┌──
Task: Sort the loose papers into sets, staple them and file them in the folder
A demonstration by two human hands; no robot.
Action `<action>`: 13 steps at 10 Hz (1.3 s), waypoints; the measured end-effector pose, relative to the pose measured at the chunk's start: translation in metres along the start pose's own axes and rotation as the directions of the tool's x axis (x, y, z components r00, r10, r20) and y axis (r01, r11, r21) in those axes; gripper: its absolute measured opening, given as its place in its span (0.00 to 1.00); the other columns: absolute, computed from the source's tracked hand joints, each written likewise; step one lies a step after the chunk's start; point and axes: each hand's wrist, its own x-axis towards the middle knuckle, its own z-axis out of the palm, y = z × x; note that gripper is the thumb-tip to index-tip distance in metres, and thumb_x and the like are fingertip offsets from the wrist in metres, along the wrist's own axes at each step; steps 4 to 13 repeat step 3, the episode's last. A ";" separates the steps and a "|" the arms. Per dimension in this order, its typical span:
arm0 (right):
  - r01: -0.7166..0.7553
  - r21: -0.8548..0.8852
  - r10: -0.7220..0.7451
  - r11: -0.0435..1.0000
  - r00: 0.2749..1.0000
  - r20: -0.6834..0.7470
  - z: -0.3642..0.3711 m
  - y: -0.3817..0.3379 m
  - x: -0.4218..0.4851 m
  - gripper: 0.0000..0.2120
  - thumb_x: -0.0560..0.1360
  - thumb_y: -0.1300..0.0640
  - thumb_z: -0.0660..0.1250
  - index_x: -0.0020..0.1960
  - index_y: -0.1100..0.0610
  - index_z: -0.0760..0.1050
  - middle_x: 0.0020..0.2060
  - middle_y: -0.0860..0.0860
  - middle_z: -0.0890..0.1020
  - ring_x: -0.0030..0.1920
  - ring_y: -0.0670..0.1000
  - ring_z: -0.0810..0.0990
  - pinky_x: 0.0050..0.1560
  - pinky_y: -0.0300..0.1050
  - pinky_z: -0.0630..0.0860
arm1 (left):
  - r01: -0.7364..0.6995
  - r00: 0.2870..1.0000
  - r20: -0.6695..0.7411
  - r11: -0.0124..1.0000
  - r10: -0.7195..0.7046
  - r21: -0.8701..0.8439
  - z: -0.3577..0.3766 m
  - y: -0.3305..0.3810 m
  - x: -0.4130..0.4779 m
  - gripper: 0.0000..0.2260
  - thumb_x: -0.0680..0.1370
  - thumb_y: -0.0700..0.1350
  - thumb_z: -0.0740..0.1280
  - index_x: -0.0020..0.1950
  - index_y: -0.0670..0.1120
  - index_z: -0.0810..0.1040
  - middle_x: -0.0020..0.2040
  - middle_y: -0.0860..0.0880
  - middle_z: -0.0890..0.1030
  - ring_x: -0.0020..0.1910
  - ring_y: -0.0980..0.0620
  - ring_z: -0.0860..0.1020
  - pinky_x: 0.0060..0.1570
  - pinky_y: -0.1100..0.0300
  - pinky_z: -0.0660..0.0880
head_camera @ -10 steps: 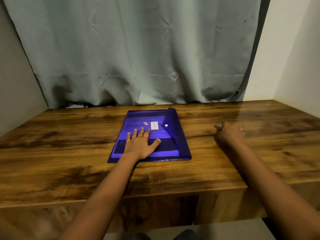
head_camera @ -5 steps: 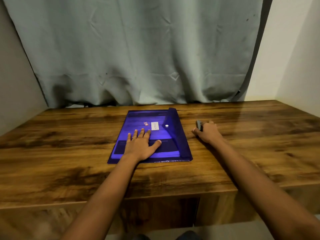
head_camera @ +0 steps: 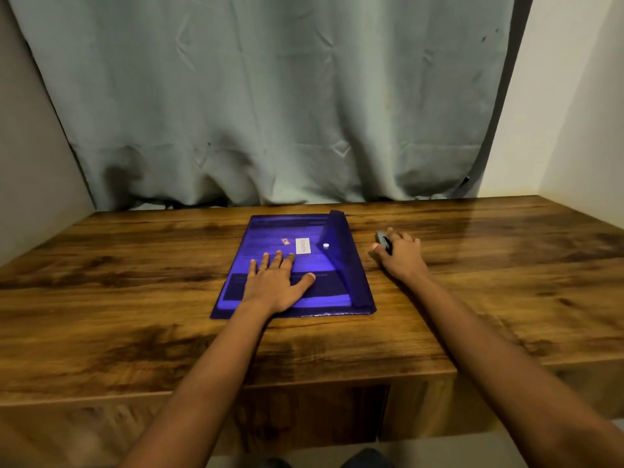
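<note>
A blue translucent folder [head_camera: 280,228] is laid flat on the middle of a wooden worktop [head_camera: 135,298], in front of a grey curtain [head_camera: 270,96]. The left hand [head_camera: 277,282] is pressed palm-down on the folder's cover, its fingers [head_camera: 278,258] straight and slightly spread, the thumb held out to the side. Along the folder's right edge the flap [head_camera: 347,261] is partly raised, and its white snap button [head_camera: 326,245] is not fastened. Just to the right of the folder, the right hand [head_camera: 401,255] is rested on the worktop with its fingers [head_camera: 407,239] curled round a small dark stapler [head_camera: 384,242], judged so from its shape and the task.

No loose sheets are seen outside the folder, and darker bands are made out through its cover, so the papers are judged to be filed already. What seems left is for the flap to be closed and snapped.

Counted: one folder, one flap, one snap button, two stickers on the cover, one stapler, two hands.
</note>
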 end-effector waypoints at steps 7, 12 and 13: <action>0.357 -0.228 -0.418 0.906 0.840 -0.347 -0.014 -0.022 0.000 0.31 0.80 0.50 0.57 0.77 0.61 0.51 0.77 0.58 0.49 0.77 0.56 0.43 0.75 0.48 0.42 | -0.060 0.963 -0.270 0.990 0.024 -0.125 -0.016 -0.005 0.006 0.27 0.81 0.57 0.56 0.76 0.44 0.60 0.71 0.40 0.67 0.70 0.41 0.66 0.72 0.46 0.55; 0.357 -0.228 -0.418 0.906 0.840 -0.347 -0.014 -0.022 0.000 0.31 0.80 0.50 0.57 0.77 0.61 0.51 0.77 0.58 0.49 0.77 0.56 0.43 0.75 0.48 0.42 | -0.060 0.963 -0.270 0.990 0.024 -0.125 -0.016 -0.005 0.006 0.27 0.81 0.57 0.56 0.76 0.44 0.60 0.71 0.40 0.67 0.70 0.41 0.66 0.72 0.46 0.55; 0.357 -0.228 -0.418 0.906 0.840 -0.347 -0.014 -0.022 0.000 0.31 0.80 0.50 0.57 0.77 0.61 0.51 0.77 0.58 0.49 0.77 0.56 0.43 0.75 0.48 0.42 | -0.060 0.963 -0.270 0.990 0.024 -0.125 -0.016 -0.005 0.006 0.27 0.81 0.57 0.56 0.76 0.44 0.60 0.71 0.40 0.67 0.70 0.41 0.66 0.72 0.46 0.55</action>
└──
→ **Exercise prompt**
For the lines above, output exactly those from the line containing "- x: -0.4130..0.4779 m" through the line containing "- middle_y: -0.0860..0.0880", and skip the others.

→ **Answer to this problem**
  - x: -0.4130..0.4779 m
  - gripper: 0.0000..0.2260
  - thumb_x: -0.0680..0.1370
  - thumb_y: -0.0700..0.1350
  - thumb_z: -0.0740..0.1280
  - index_x: -0.0020..0.1950
  - index_y: -0.0670..0.1120
  - index_z: -0.0810..0.1040
  - middle_x: -0.0020..0.2040
  - middle_y: -0.0860..0.0880

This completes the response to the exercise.